Here is a quick recap of the top 20 prospects we have taken a look at so far:
- #20-Mason Hope, RHP
- #19- Zack Cox, 3B
- #18- Tom Koehler, RHP
- #17- Kolby Copeland, OF
- #16- Austin Barnes, INF-C
- #15- Alfredo Silverio, OF
- #14- Avery Romero, INF
- #13- Derek Dietrich, INF
- #12- Mason Hope, SP
- #11- Adam Conley, SP
- #10- Jacob T. Realmuto, C
- #9- Jose Urena
The next prospect on my list is barley still a prospect. The Marlins acquired him in a midseason trade that sent Anibal Sanchez and Omar Infante. While he was not the center piece (that was Jacob Turner) of that trade, he is going to be a key piece for the Marlins future.

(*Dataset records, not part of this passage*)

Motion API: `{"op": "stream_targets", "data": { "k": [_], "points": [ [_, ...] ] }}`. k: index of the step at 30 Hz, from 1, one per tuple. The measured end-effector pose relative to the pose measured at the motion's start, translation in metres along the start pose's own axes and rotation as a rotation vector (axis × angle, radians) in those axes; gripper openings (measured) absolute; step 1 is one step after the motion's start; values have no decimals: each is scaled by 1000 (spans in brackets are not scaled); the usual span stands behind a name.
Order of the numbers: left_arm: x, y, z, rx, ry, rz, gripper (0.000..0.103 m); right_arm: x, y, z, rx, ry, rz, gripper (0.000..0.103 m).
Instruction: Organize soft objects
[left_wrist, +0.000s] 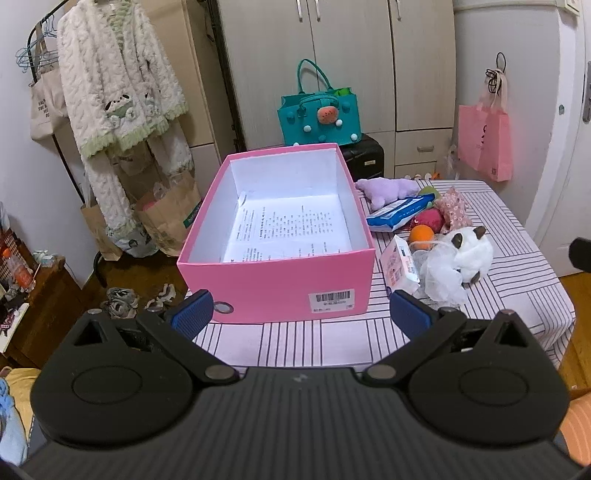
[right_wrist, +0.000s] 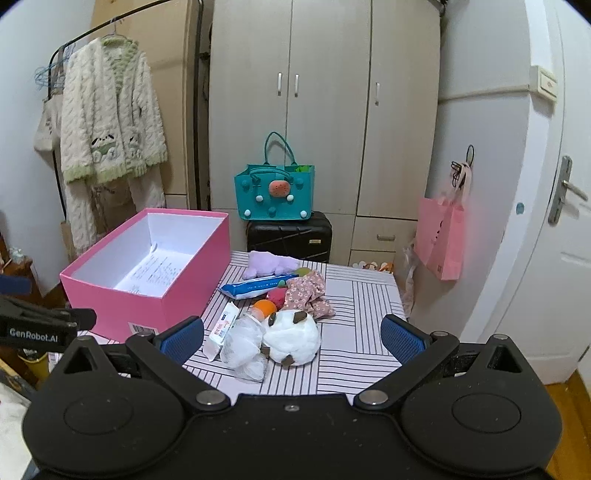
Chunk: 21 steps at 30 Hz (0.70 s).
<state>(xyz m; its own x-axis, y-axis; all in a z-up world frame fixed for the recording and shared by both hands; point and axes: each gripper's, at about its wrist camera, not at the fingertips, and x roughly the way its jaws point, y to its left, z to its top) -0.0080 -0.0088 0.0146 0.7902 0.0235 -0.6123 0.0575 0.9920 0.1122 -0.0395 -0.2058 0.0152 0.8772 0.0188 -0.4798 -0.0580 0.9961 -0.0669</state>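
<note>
Two grippers, left (left_wrist: 301, 314) and right (right_wrist: 291, 338), gape empty as I eye the squashy white round plush toy (right_wrist: 293, 338); its light, yielding body suits a mid-body pinch.

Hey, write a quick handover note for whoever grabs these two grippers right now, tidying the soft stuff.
Left gripper: open, empty, in front of the pink box.
Right gripper: open, empty, facing the pile.
Box holds only a printed sheet.
Beside it on the striped table: white plush, mesh pouf, purple plush, floral fabric piece, wipes pack.
Done: nothing boxed.
Left: probably move the soft items into the box.
</note>
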Motion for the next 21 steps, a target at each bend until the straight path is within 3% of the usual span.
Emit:
{"op": "stream_targets", "data": {
  "k": [5, 12, 21],
  "points": [
    [-1, 1, 4, 14, 16, 9, 103, -4, -3, 4, -25, 3, 24, 103],
    [-11, 0, 11, 21, 26, -74, 103, -5, -7, 15, -48, 7, 71, 103],
    [-21, -5, 20, 65, -16, -45, 103, -3, -10, 27, -84, -13, 76, 103]
  ]
}}
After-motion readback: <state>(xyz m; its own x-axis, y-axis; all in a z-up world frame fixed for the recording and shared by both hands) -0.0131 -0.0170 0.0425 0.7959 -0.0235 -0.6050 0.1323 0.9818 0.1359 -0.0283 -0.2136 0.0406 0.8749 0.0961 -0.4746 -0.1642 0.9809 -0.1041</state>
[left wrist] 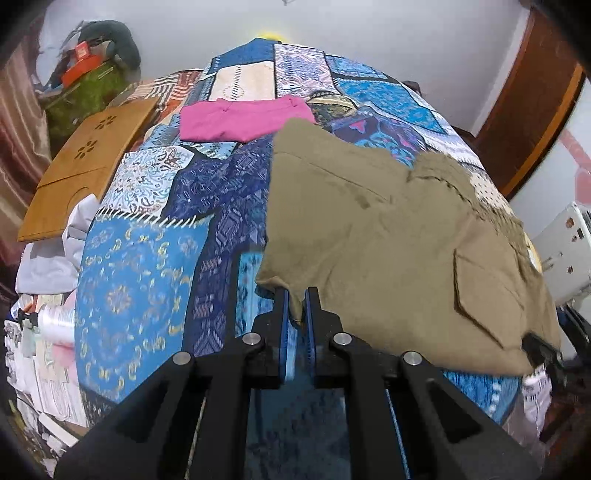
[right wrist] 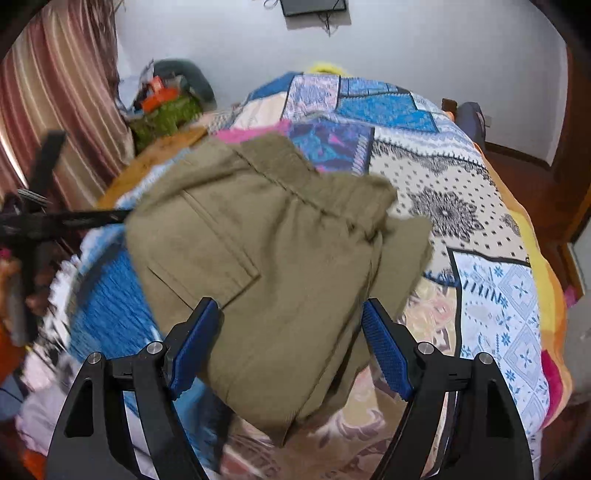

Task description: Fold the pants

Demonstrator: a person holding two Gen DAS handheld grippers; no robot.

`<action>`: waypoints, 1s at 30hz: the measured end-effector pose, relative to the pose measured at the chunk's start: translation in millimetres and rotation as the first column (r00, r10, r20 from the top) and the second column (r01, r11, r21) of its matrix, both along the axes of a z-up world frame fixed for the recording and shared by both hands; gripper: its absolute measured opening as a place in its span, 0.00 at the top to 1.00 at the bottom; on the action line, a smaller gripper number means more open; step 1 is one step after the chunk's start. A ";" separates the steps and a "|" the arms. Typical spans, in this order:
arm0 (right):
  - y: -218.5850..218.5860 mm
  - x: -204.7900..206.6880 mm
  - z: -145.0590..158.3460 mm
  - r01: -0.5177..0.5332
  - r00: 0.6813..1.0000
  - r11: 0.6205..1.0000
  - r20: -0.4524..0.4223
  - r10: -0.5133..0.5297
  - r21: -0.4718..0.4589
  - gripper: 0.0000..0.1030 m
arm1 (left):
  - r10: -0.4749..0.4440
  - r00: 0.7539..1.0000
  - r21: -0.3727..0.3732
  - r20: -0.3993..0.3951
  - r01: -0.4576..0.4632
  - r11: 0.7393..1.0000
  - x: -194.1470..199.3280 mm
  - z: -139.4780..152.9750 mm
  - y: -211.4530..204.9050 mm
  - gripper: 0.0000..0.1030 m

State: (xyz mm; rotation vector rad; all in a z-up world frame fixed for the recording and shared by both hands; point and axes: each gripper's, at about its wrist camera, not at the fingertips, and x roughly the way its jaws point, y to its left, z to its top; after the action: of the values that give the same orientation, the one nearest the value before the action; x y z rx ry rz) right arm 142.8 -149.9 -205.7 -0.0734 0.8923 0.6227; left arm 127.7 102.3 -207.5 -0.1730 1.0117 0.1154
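Spread across the near half of a bed covered in a blue-and-white patchwork quilt (left wrist: 147, 280), a pair of olive-khaki cotton pants (left wrist: 388, 236) lies partly folded, its pocket flaps facing up. At the pants' near left corner the left gripper (left wrist: 296, 306) has its blue-padded jaws drawn together on a pinch of the khaki hem. Over the near edge of the garment the right gripper (right wrist: 291, 343) hangs with its jaws spread wide, one blue pad (right wrist: 195, 347) on either side of the cloth; whether the pads touch the fabric cannot be told through the motion blur.

Beyond the pants, toward the far end of the bed, sits a folded bright pink garment (left wrist: 240, 118), its corner just tucked behind the khaki. Along the bed's left edge rests a flat orange-brown wooden board with flower-shaped cutouts (left wrist: 85, 162), and past it a pile of clutter topped by orange boxes (left wrist: 83, 61).

Only the left view takes in the white plastic appliance (left wrist: 565, 251) off the bed's right edge. Only the right view shows the striped pink curtain (right wrist: 62, 92), the dark wall-mounted screen (right wrist: 314, 6) on the far wall, and the quilt's cream patch with black medallions (right wrist: 443, 210) at the right side.
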 end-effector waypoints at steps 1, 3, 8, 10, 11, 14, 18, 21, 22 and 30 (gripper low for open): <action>-3.8 1.7 -1.9 -0.001 1.000 1.000 -0.004 0.001 0.002 0.26 | -0.005 1.000 -0.001 0.000 0.005 1.000 -2.6 -0.2 -0.9 0.91; -10.9 6.6 -3.5 0.004 1.000 1.000 -0.005 -0.004 -0.009 0.28 | -0.014 1.000 -0.026 -0.008 0.014 1.000 -8.3 -1.6 0.3 0.91; -24.0 18.7 -7.8 0.030 0.999 0.999 0.012 -0.030 -0.031 0.28 | -0.011 1.000 0.003 -0.013 0.011 1.000 -19.4 -1.9 3.0 0.86; -24.4 20.6 -6.4 0.043 0.999 0.998 0.025 -0.042 -0.047 0.28 | 0.007 0.999 0.054 -0.036 -0.005 0.999 -23.4 -5.1 6.9 0.86; -25.1 21.2 -5.0 0.051 0.998 0.997 0.037 -0.049 -0.059 0.28 | 0.010 0.999 0.070 -0.045 -0.007 0.998 -26.1 -7.1 10.2 0.86; -28.0 23.7 -0.3 0.065 0.997 0.996 0.044 -0.062 -0.069 0.38 | -0.007 0.999 0.094 -0.052 0.012 0.995 -30.4 -3.5 15.8 0.86; -30.2 26.0 10.0 0.072 0.996 0.996 0.057 -0.069 -0.050 0.39 | -0.050 0.999 0.073 -0.010 0.050 0.996 -22.1 16.2 13.6 0.86; -30.3 31.0 18.2 0.076 0.995 0.997 0.069 -0.075 -0.007 0.39 | -0.092 0.995 0.050 0.032 0.090 0.995 -6.4 33.3 3.7 0.84; -29.8 33.3 20.8 0.077 0.994 0.997 0.074 -0.078 0.005 0.39 | -0.116 0.992 0.043 0.048 0.114 0.993 3.0 39.2 -2.3 0.82; -22.4 70.0 16.2 0.088 0.994 0.994 0.055 -0.092 0.066 0.40 | -0.273 0.961 -0.018 0.042 0.274 0.962 69.7 33.9 -46.5 0.65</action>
State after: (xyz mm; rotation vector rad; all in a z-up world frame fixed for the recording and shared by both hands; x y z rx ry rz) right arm 212.8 -172.2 -189.5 0.0060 0.8145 0.5620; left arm 197.4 55.8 -173.6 -0.0551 0.9886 -0.1521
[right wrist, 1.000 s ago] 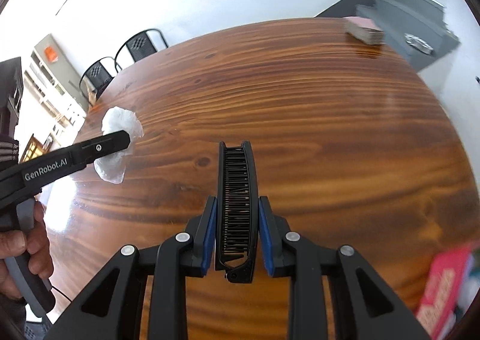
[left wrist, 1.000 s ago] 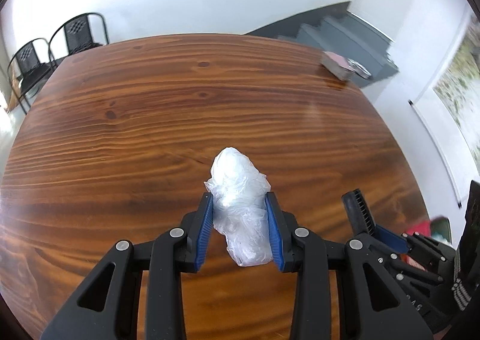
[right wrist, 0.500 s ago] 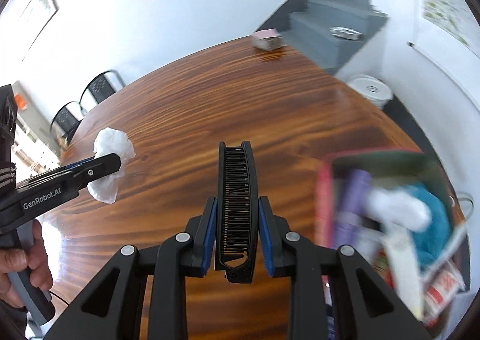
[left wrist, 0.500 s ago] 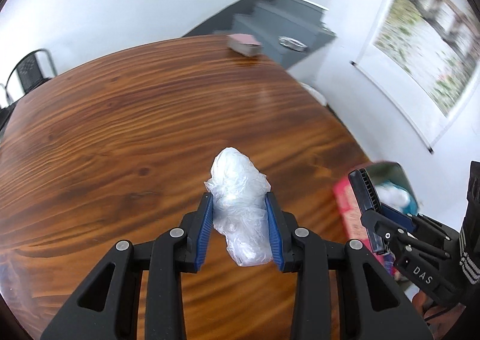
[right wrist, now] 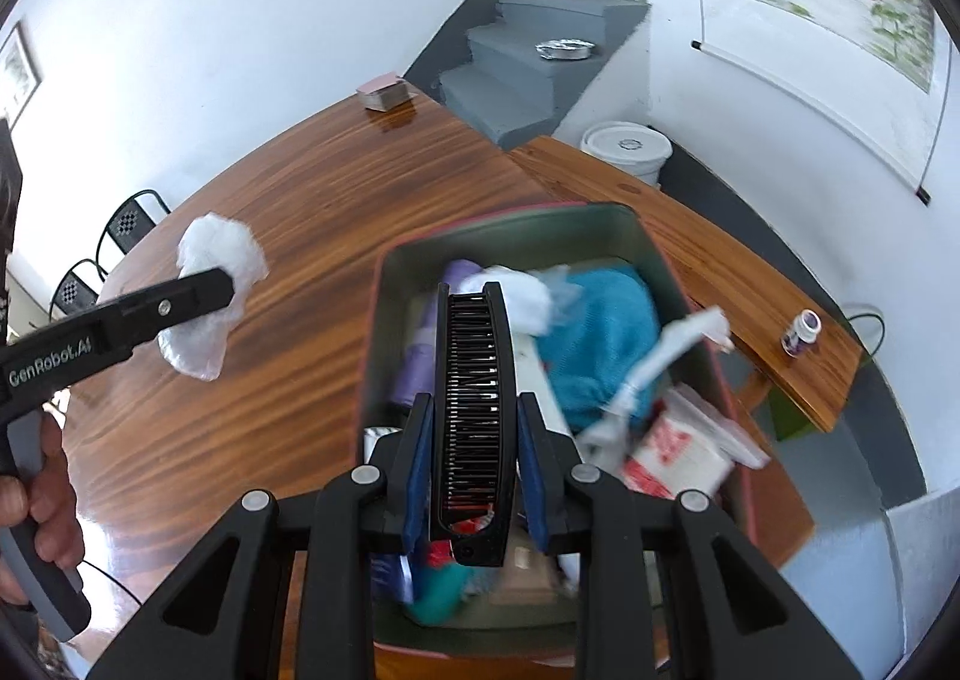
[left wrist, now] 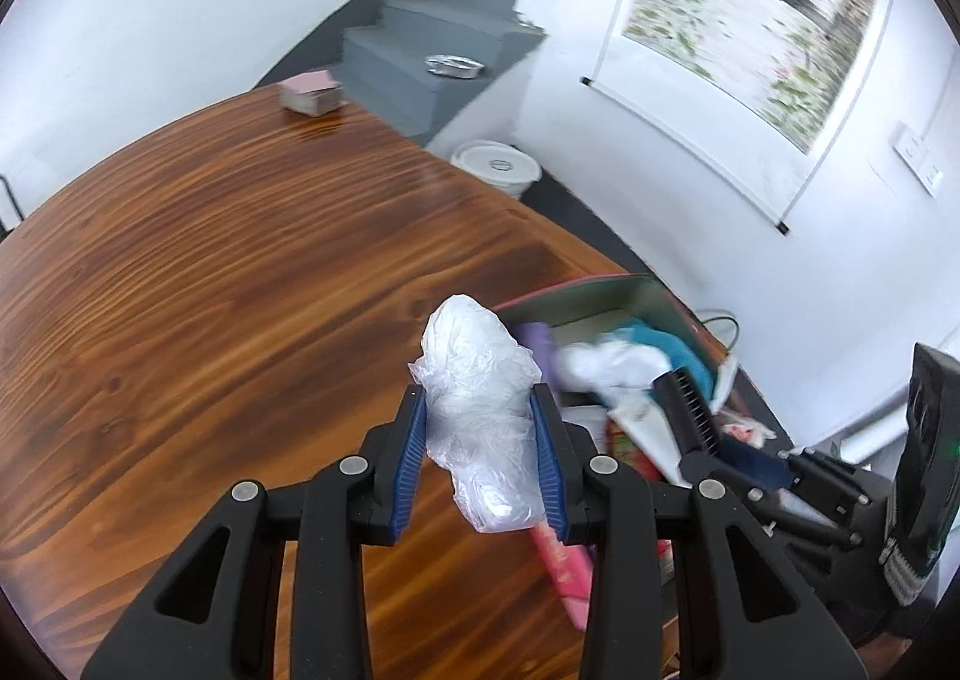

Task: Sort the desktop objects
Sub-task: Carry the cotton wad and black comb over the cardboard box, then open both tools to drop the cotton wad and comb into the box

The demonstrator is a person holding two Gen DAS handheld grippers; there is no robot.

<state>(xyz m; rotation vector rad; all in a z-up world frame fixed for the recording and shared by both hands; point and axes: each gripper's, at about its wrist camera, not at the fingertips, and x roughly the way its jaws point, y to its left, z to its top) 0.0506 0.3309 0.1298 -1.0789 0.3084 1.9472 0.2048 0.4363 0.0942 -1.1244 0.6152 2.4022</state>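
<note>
Both tools loaded. My left gripper (left wrist: 480,455) is clamped on a crumpled wad of clear plastic film (left wrist: 477,410), the blue pads (left wrist: 411,461) pressing its sides; the wad sticks out past the fingertips and hangs over the dark-grained wooden bench (left wrist: 210,290), just beside the box rim. In the right wrist view the same wad (right wrist: 210,290) shows at the left, held above the bench (right wrist: 300,236), with a person's hand (right wrist: 42,506) on the grey handle. My right gripper (right wrist: 474,464) is closed on a black folding comb with fine teeth (right wrist: 474,410), upright between the pads and pointing forward over the green-lined rectangular box with a red rim (right wrist: 510,230). The box holds a teal cloth (right wrist: 600,344), a lilac tube (right wrist: 420,350), white crumpled pieces and red-printed packets, blurred. A small white bottle with a dark cap (right wrist: 801,331) stands on a lower wooden shelf (right wrist: 720,260) beyond the box.
</note>
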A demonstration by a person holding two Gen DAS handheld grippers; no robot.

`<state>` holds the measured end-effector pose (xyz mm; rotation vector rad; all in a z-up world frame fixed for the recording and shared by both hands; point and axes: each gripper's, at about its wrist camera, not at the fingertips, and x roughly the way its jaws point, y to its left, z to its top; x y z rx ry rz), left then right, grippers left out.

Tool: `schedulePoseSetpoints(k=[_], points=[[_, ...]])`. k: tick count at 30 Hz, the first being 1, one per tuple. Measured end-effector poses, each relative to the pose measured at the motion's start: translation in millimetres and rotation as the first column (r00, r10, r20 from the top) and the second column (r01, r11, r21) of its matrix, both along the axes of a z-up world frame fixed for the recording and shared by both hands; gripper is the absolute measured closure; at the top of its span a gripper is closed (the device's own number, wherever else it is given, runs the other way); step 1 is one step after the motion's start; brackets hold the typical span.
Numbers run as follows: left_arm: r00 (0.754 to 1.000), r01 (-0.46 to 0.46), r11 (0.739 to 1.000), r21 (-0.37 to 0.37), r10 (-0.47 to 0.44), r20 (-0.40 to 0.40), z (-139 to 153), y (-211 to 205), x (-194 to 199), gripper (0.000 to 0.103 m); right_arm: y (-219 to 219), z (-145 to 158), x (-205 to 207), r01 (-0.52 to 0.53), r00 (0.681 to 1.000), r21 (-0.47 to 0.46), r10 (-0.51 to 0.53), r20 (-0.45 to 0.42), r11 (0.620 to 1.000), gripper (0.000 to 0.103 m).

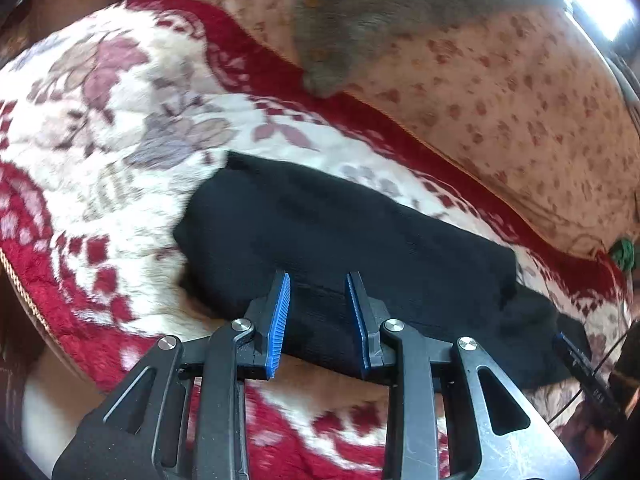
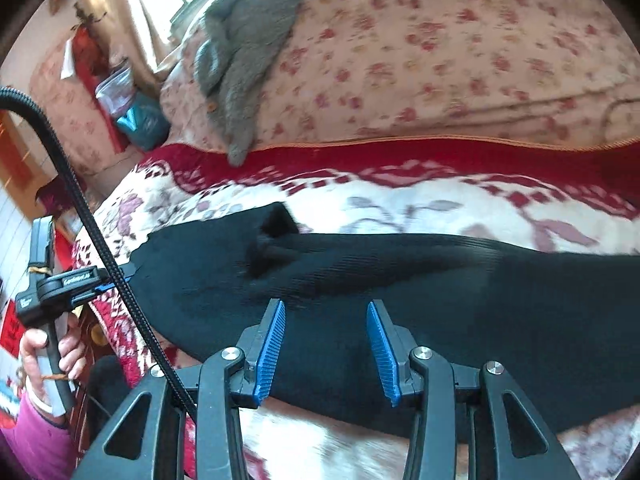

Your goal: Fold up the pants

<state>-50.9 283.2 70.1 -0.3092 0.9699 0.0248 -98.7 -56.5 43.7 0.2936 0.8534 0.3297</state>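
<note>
Black knit pants [image 1: 340, 232] lie folded in a long strip across a red and white floral blanket [image 1: 120, 100] on a bed. My left gripper [image 1: 317, 276] hovers over the strip's near edge with its blue pads apart and only flat fabric showing between them. In the right wrist view the pants [image 2: 440, 280] run from left to right, with a small raised fold near the left end. My right gripper [image 2: 326, 303] stands open above their near edge. The left gripper [image 2: 128, 274] also shows there at the pants' left end, held by a hand [image 2: 68, 352].
A grey fuzzy garment [image 2: 248, 40] lies on the pink floral sheet [image 2: 440, 40] beyond the blanket [image 2: 400, 200]. A black ribbed cable [image 2: 100, 240] arcs down the left side. A teal bag [image 2: 142, 120] and clutter sit past the bed's left end.
</note>
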Motion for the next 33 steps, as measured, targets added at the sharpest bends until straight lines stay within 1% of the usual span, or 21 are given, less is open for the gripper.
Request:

Mar 17, 2013; Jupiter, FL, USA; Miami Marlins catcher Rob Brantly (19) in the third inning during a spring training game against the St. Louis Cardinals at Roger Dean Stadium. Mandatory Credit: Steve Mitchell-USA TODAY Sports
8. Rob Brantly
Drafted: 2010 3rd round pick
Birthdate: 7/14/1989 (23) Height: 6’2″ Weight: 205 lbs.
Interestingly enough, both catchers that are considered to be a huge part of the Miami Marlins future were drafted in the same round, in the same draft. Brantly was drafted 100th overall by the Tigers and Realmuto was selected by the Marlins, just four picks later.
Brantly was originally selected by the Washington Nationals in the 46th round of the 2008 First-Year Player Draft but did not sign. He instead decided to attend the University of California – Riverside.
Brantly is a left-handed bat with a good approach at the plate and improving defensive skills. Brantly is going to be the Marlins starting catcher for at least the 2013 season. By 2014, Realmuto could push Brantly for the starting job.
Prior to last season, Baseball America ranked Brantly as the Tigers 16th best prospect, but because of a strong showing in Triple-A and the majors, he is now seen as a concenus top-10 prospect in the Marlins organization.
After he tore Triple-A up with the Marlins and the continued struggles of former catcher John Buck, the Marlins decided to get Brantly some action in late August. Brantly got off to a slow start, but soon took off and posted a line of .290/.372/.460 in 31 games. He also hit three home runs in just 131 at-bats.
That sort of power should not be expected from Brantly going forward, as John Sickels noted in his Marlins prospect list:
"8) Rob Brantly, C, Grade B-: Don’t expect him to hit for the power he did in his first 30 major league games over a full season, but he should have a long career as a solid defender who can hit for average."
While Brantly does show some gap power, a realistic number for home runs in a season for him should be somewhere between 7 and 10.
Brantly does not have the prototypical size for a catcher, so natural wear and tear from a long season could impact Brantly and become an issue. In addition to that, Brantly misplayed quite a few balls behind the plate last season. However, with more experience and work with former defense savvy catcher, Mike Redmond, Brantly should make some gradual improvement. His arm behind is good enough to keep him behind the plate long term.
Even with just a small sample size, the Marlins should be pleased with the progress that Brantly made in his first season as a Marlin. He will get a chance to further show-off the type of player he could become for the Marlins, over a full season in 2013.
It’s amazing how far the Marlins former first round pick Kyle Skipworth has fallen. He was supposed to be the clear-cut catcher of the future for the Marlins, potentially being the next Joe Mauer. That never worked out for the Fish and now Skipworth is seen nothing as more than a organizational depth player.
That’s the nature of the game with prospects.